Full-Length Original Research
HLA-B alleles associated with severe cutaneous reactions to antiepileptic drugs in Han Chinese
Article first published online: 20 MAY 2013
Wiley Periodicals, Inc. © 2013 International League Against Epilepsy
Volume 54, Issue 7, pages 1307–1314, July 2013
How to Cite
Cheung, Y.-K., Cheng, S.-H., Chan, E. J. M., Lo, S. V., Ng, M. H. L. and Kwan, P. (2013), HLA-B alleles associated with severe cutaneous reactions to antiepileptic drugs in Han Chinese. Epilepsia, 54: 1307–1314. doi: 10.1111/epi.12217
- Issue published online: 1 JUL 2013
- Article first published online: 20 MAY 2013
- Manuscript Accepted: 8 APR 2013
- Health and Health Services Research Fund
- Hong Kong Special Administrative Region Government. Grant Number: 07080381
- Antiepileptic drugs;
- Stevens-Johnson syndrome;
- Toxic epidermal necrolysis;
- Human leukocyte antigen
HLA-B*15:02 screening is recommended before starting carbamazepine in Han Chinese and Southeast Asians because the allele is strongly predictive of Stevens-Johnson syndrome (SJS)/toxic epidermal necrolysis (TEN) induced by the drug. We examined whether other HLA-B alleles are also involved and whether the association extends to other antiepileptic drugs (AEDs).

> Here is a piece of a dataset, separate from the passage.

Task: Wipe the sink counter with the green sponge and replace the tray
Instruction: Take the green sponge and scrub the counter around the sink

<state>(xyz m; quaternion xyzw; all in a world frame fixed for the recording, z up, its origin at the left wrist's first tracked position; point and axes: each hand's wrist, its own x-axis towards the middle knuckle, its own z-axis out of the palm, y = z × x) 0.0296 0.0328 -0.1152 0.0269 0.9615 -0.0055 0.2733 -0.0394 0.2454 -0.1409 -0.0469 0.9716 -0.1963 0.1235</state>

Cases of SJS/TEN induced by any AEDs were recruited and matched (1:5) with AED-tolerant controls. Carrier rates of HLA-B alleles, determined by direct sequencing, were compared between cases and controls. Results were meta-analyzed with previous studies to examine the associations between HLA-B*15:02 and SJS/TEN induced by phenytoin and lamotrigine.
A total of 55 cases (27 carbamazepine, 15 phenytoin, 6 lamotrigine, 7 other AEDs) and 275 controls were recruited. In drug-specific analysis, the carrier rate of HLA-B*15:02 was significantly higher in carbamazepine-SJS/TEN cases compared with carbamazepine-tolerant controls (92.3% vs. 11.9%; p = 3.51 × 10−18; odds ratio (OR) 89.25; 95% confidence interval (CI) 19.25–413.83), and also in phenytoin-SJS/TEN cases compared with phenytoin-tolerant controls (46.7% vs. 20.0%; p = 0.045; OR 3.50; 95% CI 1.10–11.18). Meta-analyses showed a strong association of HLA-B*15:02 with phenytoin-SJS/TEN (p < 3 × 10−4; OR 4.26; 95% CI 1.93–9.39) and, to a lesser extent, lamotrigine-SJS/TEN (p = 0.03; OR 3.59; 95% CI 1.15–11.22). Compared with drug-tolerant controls, the carrier rates of HLA-B*40:01 and HLA-B*58:01 were lower in cases of SJS/TEN induced by carbamazepine (p = 0.004) and other AEDs (p = 0.009), respectively.
SJS/TEN induced by carbamazepine and phenytoin is strongly and moderately associated with HLA-B*15:02 in Han Chinese, respectively. Possible protective associations with HLA-B*40:01 and HLA-B*58:01 warrant further investigation.